Under these rules, an abbreviation is uniquely determined by the set of letters to abbreviate. A letter that can be abbreviated is determined by its position, which is an index between $2$ and $n-1$ where $n$ is the number of letters in the word. Therefore, for a word of length $n \ge 2$, the set of possible abbreviations is uniquely determined by the set of indices in the range $[2,n-1]$ to abbreviate. In mathematical terms, there is a bijection between abbreviations of a given word of length $n$ and the set of all subsets of $[2,n-1]$.
The set of integers $[2,n-1]$ has $n-2$ elements. The set of its subsets $\mathscr{P}([2,n-1])$ has $2^{n-2}$ elements. Given the bijection above, the number of abbreviations is also $2^{n-2}$.
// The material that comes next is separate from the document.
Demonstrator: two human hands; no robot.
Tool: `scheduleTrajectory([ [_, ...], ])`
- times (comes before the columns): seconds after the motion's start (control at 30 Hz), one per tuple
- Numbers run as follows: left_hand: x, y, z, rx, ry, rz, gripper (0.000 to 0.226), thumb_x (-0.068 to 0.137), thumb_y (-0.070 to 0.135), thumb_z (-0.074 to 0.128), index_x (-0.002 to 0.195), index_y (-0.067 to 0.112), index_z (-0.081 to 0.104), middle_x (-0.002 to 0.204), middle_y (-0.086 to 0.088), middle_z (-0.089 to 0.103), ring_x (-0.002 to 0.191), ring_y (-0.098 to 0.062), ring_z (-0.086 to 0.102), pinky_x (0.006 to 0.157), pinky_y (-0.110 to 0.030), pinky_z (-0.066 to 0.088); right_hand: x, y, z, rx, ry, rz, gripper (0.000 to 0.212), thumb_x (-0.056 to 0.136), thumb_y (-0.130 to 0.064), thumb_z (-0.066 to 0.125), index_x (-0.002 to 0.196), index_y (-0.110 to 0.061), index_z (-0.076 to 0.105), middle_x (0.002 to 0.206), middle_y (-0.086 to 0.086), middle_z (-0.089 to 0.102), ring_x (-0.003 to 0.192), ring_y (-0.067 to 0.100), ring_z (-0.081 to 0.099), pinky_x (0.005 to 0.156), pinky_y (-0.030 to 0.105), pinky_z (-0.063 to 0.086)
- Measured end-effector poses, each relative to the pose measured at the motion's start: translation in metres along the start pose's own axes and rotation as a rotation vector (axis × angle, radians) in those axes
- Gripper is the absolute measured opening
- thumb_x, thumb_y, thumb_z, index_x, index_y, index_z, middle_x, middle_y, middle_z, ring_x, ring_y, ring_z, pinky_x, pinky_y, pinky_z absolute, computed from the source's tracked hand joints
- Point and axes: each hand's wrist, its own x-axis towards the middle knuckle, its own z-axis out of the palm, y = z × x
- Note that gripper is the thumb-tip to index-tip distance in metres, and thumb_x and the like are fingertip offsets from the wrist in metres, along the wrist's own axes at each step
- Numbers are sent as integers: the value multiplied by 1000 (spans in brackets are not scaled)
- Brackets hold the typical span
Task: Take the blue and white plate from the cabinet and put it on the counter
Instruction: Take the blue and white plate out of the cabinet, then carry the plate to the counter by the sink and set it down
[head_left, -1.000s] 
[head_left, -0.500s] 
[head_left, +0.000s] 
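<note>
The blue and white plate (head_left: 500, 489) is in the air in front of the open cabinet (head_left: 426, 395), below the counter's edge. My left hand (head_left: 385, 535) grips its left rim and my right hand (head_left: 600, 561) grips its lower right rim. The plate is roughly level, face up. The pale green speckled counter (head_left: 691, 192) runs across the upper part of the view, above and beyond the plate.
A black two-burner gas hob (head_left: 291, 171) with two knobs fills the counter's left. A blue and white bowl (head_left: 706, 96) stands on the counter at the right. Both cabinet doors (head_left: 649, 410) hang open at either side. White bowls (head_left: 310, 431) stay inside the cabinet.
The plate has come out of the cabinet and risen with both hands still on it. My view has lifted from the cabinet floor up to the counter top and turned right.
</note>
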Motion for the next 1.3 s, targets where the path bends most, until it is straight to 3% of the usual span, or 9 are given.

Follow-up exercise (significantly harder): some of these abbreviations are useless, in that they are no shorter than the original. There is one trivial abbreviation where all the letters are kept, but there are also abbreviations which involve the replacement of a single letter by 1, such as h1t (no shorter than hat) or a2i1e (no shorter than a2ive). How many abbreviations actually shorten the word?